Andrew Mackinlay: I will not give way, if the hon. Gentleman does not mind, because it would not be fair to you, Mr. Deputy Speaker—and I am your friend—or to others who wish to speak.

The hon. Gentleman might also wish to intervene on the final issue that I wish to raise, which relates to the welfare of our ex-servicemen and women. I have one particular constituent, Dennis Dimond, who is a former leader of the Conservative group on Thurrock borough council and a former officer of the Essex regiment, whom I consult regularly about such matters. We are especially exercised about those people who have left our armed forces, some of them many years ago and who are now in the evening of their lives and becoming fragile. They are not getting everything that they are entitled to and I invite the Deputy Leader of the House to ask ministerial colleagues to prepare, over the parliamentary recess, a comprehensive statement of care available for ex-service personnel, perhaps through a White Paper, Green Paper or other formal statement. In that way, we could take stock of the care available for our ex-service personnel. I am especially concerned about people who are wounded or suffer trauma, or both, in the current conflicts in Iraq, Afghanistan and other places in which our armed forces are committed—sometimes, of necessity, in a secret manner. Many of us are not satisfied that when they are discharged appropriate care and facilities are available at the time or will be sustained in the long term. Trauma or mental illness can arise much later and we need reassurance that the nation’s commitment to ex-service personnel is comprehensive and that care will be ongoing. We need to understand how we as Members can assist and counsel such people, working with veterans organisations.
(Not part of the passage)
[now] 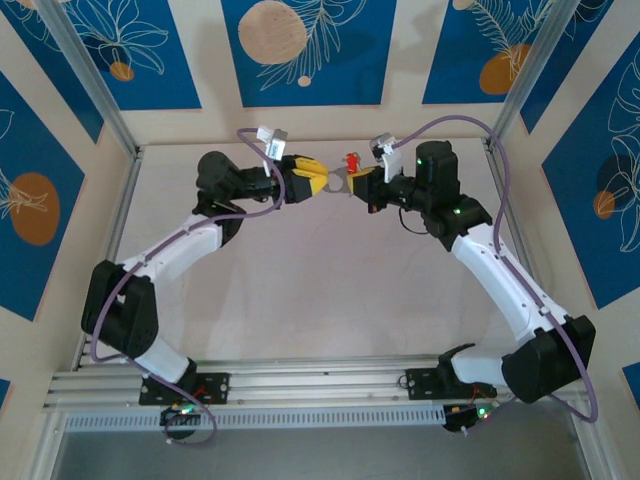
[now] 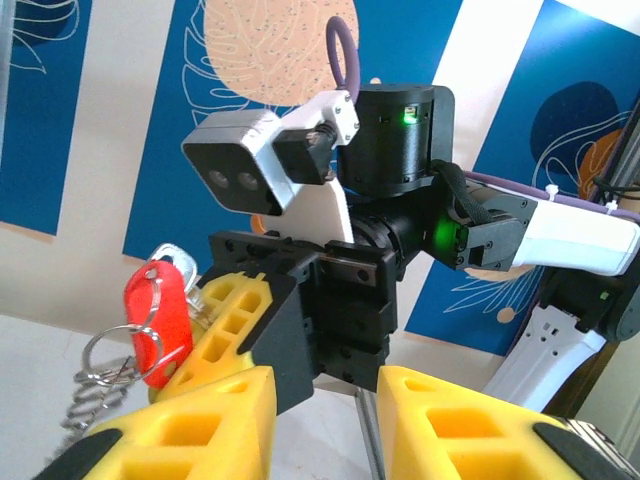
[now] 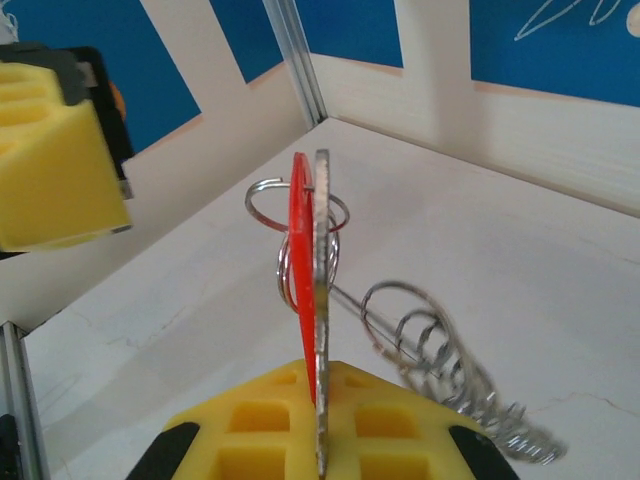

This morning, I received a letter from a parliamentary colleague, Eddie Lowey, a member of the Legislative Council of the Isle of Man. He has no access to this place, but on behalf of his constituents he wanted me to raise the case of an Isle of Man resident who served on Christmas Island between 1958 and 1959 and was involved in the atomic tests. A further 10 residents of the Isle of Man are in the same category, as are many of our constituents who served on Christmas Island at the same time. There is growing and compelling evidence that they were adversely affected by the atomic testing. Members who are listening to me will share the view that when the Ministry of Defence says, “Oh, it’s really not a problem and we’re monitoring it”, that is not good enough. We heard the same thing about Gulf war syndrome.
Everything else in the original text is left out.